The problem.
Repeat the lines of the data exactly and exclude any picture among them.

▬▬▬▬▬▬▬▬▬▬

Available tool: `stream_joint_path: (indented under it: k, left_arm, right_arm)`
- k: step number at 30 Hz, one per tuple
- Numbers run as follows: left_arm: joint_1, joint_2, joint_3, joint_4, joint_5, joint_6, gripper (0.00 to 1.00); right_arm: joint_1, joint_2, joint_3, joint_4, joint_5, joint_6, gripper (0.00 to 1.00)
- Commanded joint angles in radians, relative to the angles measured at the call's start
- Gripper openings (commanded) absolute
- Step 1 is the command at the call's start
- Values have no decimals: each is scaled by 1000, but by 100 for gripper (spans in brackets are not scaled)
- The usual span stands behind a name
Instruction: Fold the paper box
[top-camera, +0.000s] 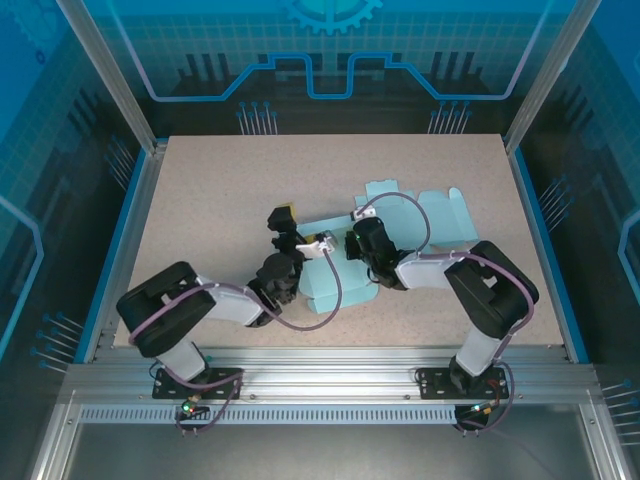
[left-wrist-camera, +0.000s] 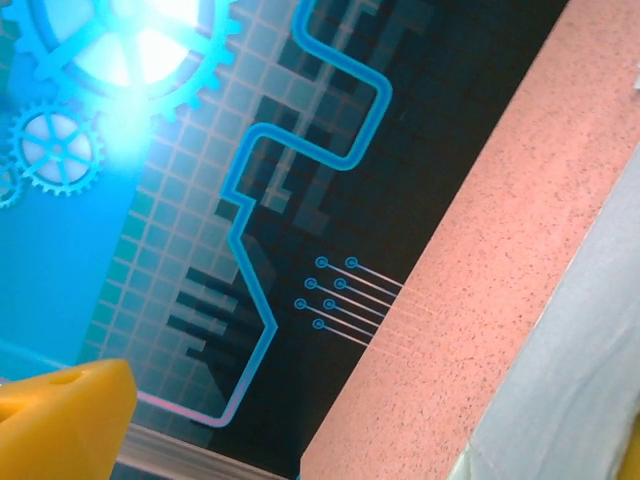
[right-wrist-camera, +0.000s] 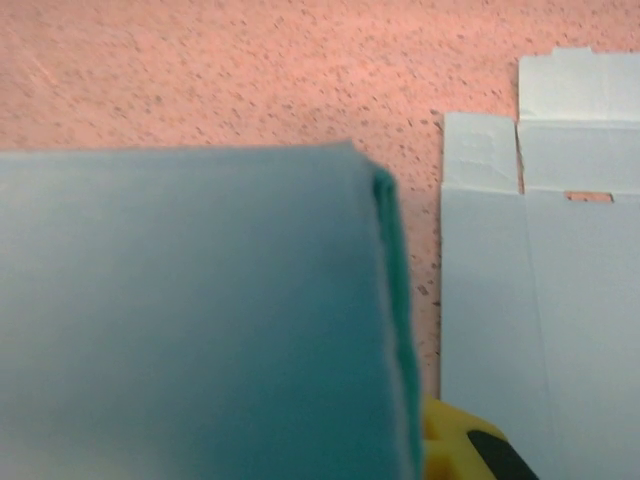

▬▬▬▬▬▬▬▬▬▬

Task answer.
Available tool: `stream_joint_path: (indented under it: k, left_arm, right_arm)`
- k: step number at 30 Hz, one per tuple
- Numbers run as follows: left_arm: joint_1, joint_2, joint_3, joint_4, joint_5, joint_6, gripper (0.00 to 1.00); right_arm: joint_1, joint_2, joint_3, joint_4, joint_5, joint_6, gripper (0.00 to 1.00)
- Commanded joint angles in radians, relative to the angles measured at the call's start
- Gripper openings (commanded) absolute
- Step 1 is the command at the call's start
- Values have no decimals: each is scaled by 1000, but by 100 for gripper (spans in brackets are not scaled)
- The usual span stands behind a name
Instruction: Fold the paper box
[top-camera, +0.000s] 
[left-wrist-camera, +0.000s] 
[right-wrist-camera, +0.000s] 

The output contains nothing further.